### WHAT YOU WILL DO
Repeat the lines of the data exactly and exclude any picture among them.

### DATASET CONTENT
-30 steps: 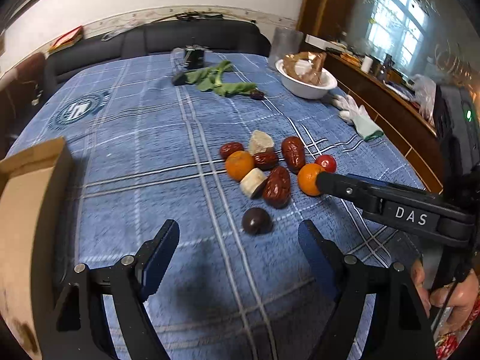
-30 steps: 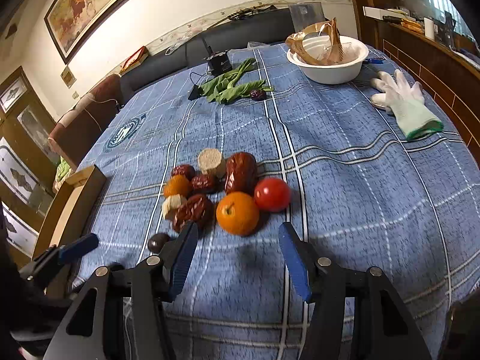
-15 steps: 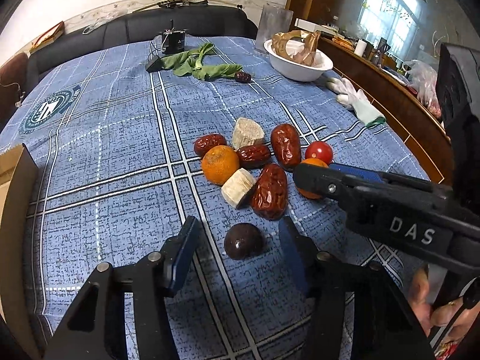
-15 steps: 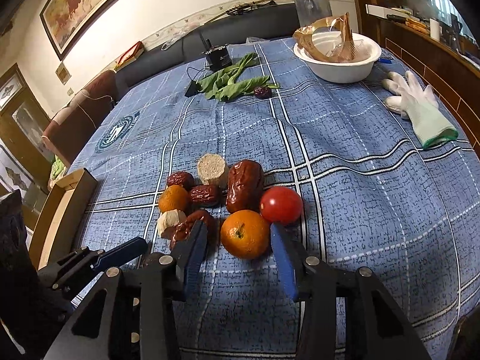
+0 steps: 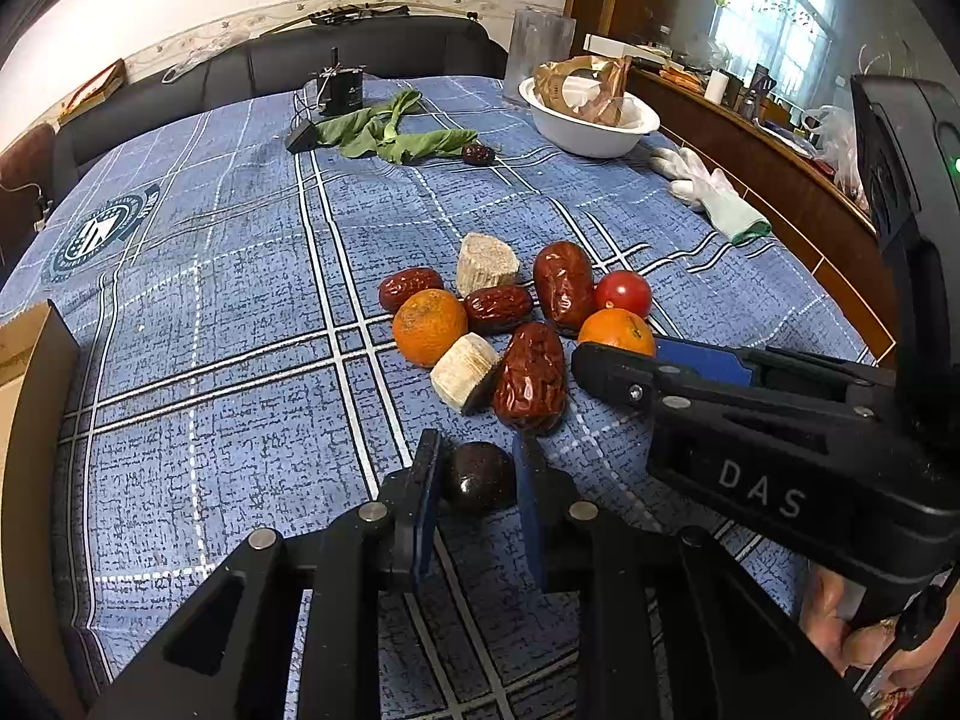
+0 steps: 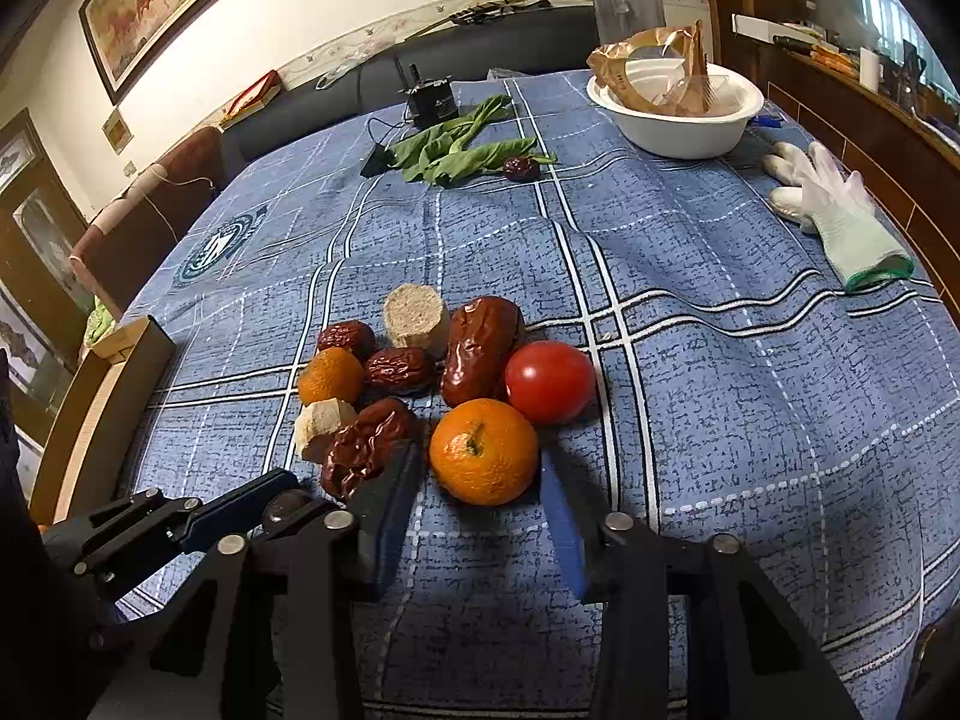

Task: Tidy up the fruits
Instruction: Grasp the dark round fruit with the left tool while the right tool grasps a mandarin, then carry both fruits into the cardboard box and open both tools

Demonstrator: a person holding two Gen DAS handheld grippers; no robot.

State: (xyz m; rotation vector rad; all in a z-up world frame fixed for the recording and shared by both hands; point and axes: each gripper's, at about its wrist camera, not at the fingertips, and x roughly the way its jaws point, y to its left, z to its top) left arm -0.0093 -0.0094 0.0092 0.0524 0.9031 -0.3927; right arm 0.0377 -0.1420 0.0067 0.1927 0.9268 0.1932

### RESULT FOR THIS EXERCISE
-30 steps: 
-30 steps: 
-15 steps: 
-15 steps: 
+0 steps: 
+0 steps: 

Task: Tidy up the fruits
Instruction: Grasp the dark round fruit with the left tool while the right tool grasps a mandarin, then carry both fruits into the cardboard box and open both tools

Demonstrator: a person holding two Gen DAS handheld grippers; no robot.

State: (xyz m; rotation vector rad; all in a z-up world frame fixed for the recording and shared by both hands; point and axes: each gripper's, at about its wrist camera, not at the fingertips, and x roughly the way its jaws point, y to its left, z to its top) left arm -0.0093 -0.0094 0.0092 0.0524 0.9031 -0.3927; right arm 0.0377 -0.1420 0.0067 0.1927 0.9268 0.1932

The exercise is done; no more work remains.